A quick glance on the web tells me that there are 22,000 sales branches on Rightmove but less than 16,000 letting branches. Therefore 6,000 estate agents that have successfully set up their agency, who have a brand, an office, a database, staff and marketing spend seemingly still don’t offer lettings.

Now I could be doing these 6,000 estate agencies a disservice - it could be that these agencies do offer lettings and property management services within their ‘estate agency’ brand but like a potential customer does, I’m browsing the biggest online portal and that information isn’t instantly obvious to me so I’m assuming they don’t offer those services.
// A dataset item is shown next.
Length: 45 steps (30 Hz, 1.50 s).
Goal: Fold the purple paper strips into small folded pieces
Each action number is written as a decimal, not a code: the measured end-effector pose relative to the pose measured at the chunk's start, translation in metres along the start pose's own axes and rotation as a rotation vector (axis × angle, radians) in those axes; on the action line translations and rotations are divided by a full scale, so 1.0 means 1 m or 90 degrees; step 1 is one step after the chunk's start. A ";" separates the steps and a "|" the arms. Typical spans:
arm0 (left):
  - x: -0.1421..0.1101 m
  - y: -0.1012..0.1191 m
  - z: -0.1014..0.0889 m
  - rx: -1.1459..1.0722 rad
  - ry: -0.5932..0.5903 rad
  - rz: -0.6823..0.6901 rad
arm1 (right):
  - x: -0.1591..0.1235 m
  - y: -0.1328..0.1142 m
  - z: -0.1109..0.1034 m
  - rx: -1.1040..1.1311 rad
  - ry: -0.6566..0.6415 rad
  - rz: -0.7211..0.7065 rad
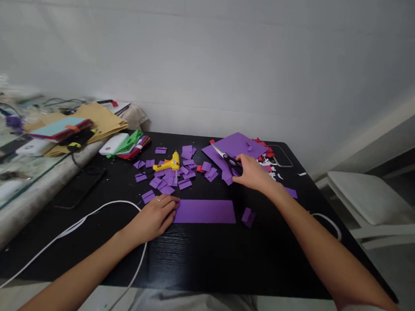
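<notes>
A long purple paper strip (207,211) lies flat on the black table in front of me. My left hand (160,213) is closed at its left end, fingers bent and pressed onto the paper. Farther back on the right, my right hand (250,172) grips the dark handles of a pair of scissors (225,155). Their blades point up and left, over a large purple paper sheet (238,143). Just right of the strip sits a small folded purple piece (248,217). Many small purple paper pieces (167,183) are scattered behind my left hand, around a yellow glue gun (170,162).
Red and white scraps (268,166) lie beyond my right hand. A bundle of coloured paper (136,146) is at the back left. A white cable (95,212) crosses the table's left side, near a dark phone (81,187). A white chair (370,198) stands right.
</notes>
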<state>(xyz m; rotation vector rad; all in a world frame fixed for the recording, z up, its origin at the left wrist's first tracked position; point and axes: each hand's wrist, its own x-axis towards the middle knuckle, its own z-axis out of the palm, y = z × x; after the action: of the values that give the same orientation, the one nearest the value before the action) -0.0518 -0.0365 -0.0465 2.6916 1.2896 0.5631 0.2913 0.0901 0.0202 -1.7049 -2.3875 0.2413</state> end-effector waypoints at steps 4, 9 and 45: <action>0.000 0.000 -0.001 -0.001 -0.009 0.002 | 0.022 0.020 0.006 -0.028 -0.051 -0.032; 0.001 0.001 -0.001 -0.002 -0.015 0.001 | 0.030 0.031 0.015 0.036 -0.109 -0.071; 0.105 0.031 0.002 -0.015 -0.317 -0.289 | -0.062 -0.055 0.073 0.352 -0.060 -0.094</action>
<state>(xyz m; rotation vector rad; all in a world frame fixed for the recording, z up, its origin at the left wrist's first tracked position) 0.0317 0.0244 -0.0107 2.1897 1.6242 -0.1334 0.2418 0.0122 -0.0405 -1.2803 -2.2054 0.8795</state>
In fact, the words ‘letting’ and ‘property management’ rarely feature in the brand name unless it’s a specialist lettings or property management business which is why these specialist businesses have been able to thrive and they’ve probably only started up in the last 5 years, whereas your estate agency database goes back decades and at some point you have sold a property to or for many of the landlords in your area.

Sorry I digress, back to these numbers I promised you.

Lifetime value of a sales customer
The average property price in the UK is £231,185 (Land reg data Jan 2020), the average fee charged exclusive of VAT is 1.3%, and according to research conducted by Zoopla in 2017, the average homeowner moves every 23 years (I accept there is some ambiguity over this stat). The mortgage advice bureau suggests the average commission for a mortgage sign up is £300 and kerfuffle research suggests that the average commission for a conveyancing referral is £165.

Let’s be nice and presume that we do such a great job that we (achieve) vendor loyalty and they instruct us on the 3 sales during their lifetime. We are also going to presume it’s a perfect sale and we get buyer and seller conveyancing referrals with the added benefit that they both have an associated sale/purchase meaning 4 referral fee’s each sale. And finally, that in every case we get buyer and seller mortgage sign up.

So we have 3 sets of exchange commission totalling £9,016, 12 lots of conveyancing referral fee totalling £1980 and £1800 of FS commission. The grand total being £12,796. If we now use the basic metric that we exchange on 65% of our instructions, the lifetime value of a sales instruction is £8,317.

Lifetime value of a lettings instruction

According to The 2018 English Private Landlord Survey (EPLS) commissioned by the Ministry of Housing, Communities and Local Government in 2018, the average time a landlord let their property was 11.5 years.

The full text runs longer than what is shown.